When I hung up the phone, I closed my eyes and pictured what my life could be. A tiny apartment walking distance from the school, late nights drinking tea and poring over art history texts, a huge studio to paint in. Instead of exercising in the dark little gym in my apartment complex, I could jog out to the beach at Carkeek Park. Maybe I’d even learn to kayak.
T
he day before
the Ivolushun launch, Monica called me into her office.
“Are you still leaving us,” she asked, “after this is all over?”
“Yeah,” I said. “I think I’m moving to Seattle. It’s not a hundred percent certain yet, but I’m hoping it all works out.” It felt nice to be honest with her and not feel like I had to scramble to tell her what she wanted to hear.

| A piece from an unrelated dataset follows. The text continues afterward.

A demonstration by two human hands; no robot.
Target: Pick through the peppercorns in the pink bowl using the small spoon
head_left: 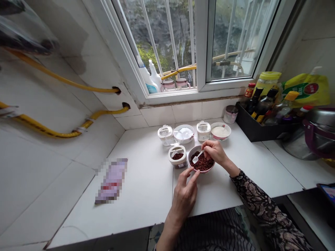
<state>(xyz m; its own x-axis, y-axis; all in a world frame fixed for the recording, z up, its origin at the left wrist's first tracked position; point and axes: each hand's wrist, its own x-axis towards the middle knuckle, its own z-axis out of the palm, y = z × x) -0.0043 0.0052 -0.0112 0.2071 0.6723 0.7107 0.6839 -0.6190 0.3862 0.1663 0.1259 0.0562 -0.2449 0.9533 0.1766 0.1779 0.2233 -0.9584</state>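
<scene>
My right hand (213, 152) pinches the handle of a small white spoon (197, 157), whose bowl rests over dark red-brown peppercorn-like bits (205, 164) in a round bowl (201, 171). At the near rim of that bowl, my left hand (185, 190) touches it with spread fingertips and grips nothing else. Just left of the bowl stands a clear jar (178, 161) with its lid up, partly filled with the same dark bits. Behind are a bowl of white powder (184, 134), a bowl of pale grains (220, 131) and two more clear jars (165, 135) (203, 131).
A black box of bottles (258, 127) and a metal pot (300, 139) stand at the right. A small lidded jar (230, 114) is by the wall. A blurred purple packet (112, 181) lies at the left. Yellow hoses (89, 122) run along the left wall.
</scene>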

“What’s in Seattle? Another agency?”
“MFA program, in studio art. Painting.”
“You paint?” she said, raising her eyebrows. She gave me one of her dazzling smiles. “No chance I could move you over to art direction in the ad department, is there?”
I smiled.
“Listen,” she said, sitting down in the chair next to me, like we were friends having a chat. “I get it.” She rubbed her fingers against her left temple. “I was on track to be a psychologist. I was employing some of the right interests—it just wasn’t the right channel. And then, when you find it, you can’t stay on the same path. This isn’t your channel. I get it.” She laughed. “I want to chain your leg to your desk, but . . . ”
“Really?”
“You’re surprised by this? Why do you think I sent you to Seattle? You’re my workhorse. The best and the brightest. Low drama, high productivity.” She shook her head. “You have a knack for telling the client exactly what they want to hear. It’s killing me to lose you, but I do get it.”
“Thank you,” I said, blinking hard, worried I might cry. It reminded me of what Anita said: “What doesn’t kill us gives us superpowers.” Of course I was good at telling clients exactly what they wanted to hear. I was raised to tell everyone what they wanted to hear and then scramble to make good on it as best I could. It just wasn’t the right channel for me anymore.
“Can you give me another week?” she asked.
“Yeah,” I said.
“I’m going to hand your accounts over to Luanne, and I’d like you to get her up to speed.”
I hesitated.
“I’ve noticed you two aren’t exactly chatty lately. Fix that, okay?” She raised an eyebrow and tried to look stern, but I think it was a personal suggestion more than a professional request.
“Yeah,” I said.
“Good,” she said, reaching her hand out to shake mine. “I wish you good things, Jenny.”
“Thank you,” I said, “for everything. I’ve learned so much from you.” And it was true. As much as the scramble to keep Monica happy had worn me down sometimes, it had also forced me to up my game.
“Use it well,” she said, and I think maybe, just maybe, she was fighting tears too.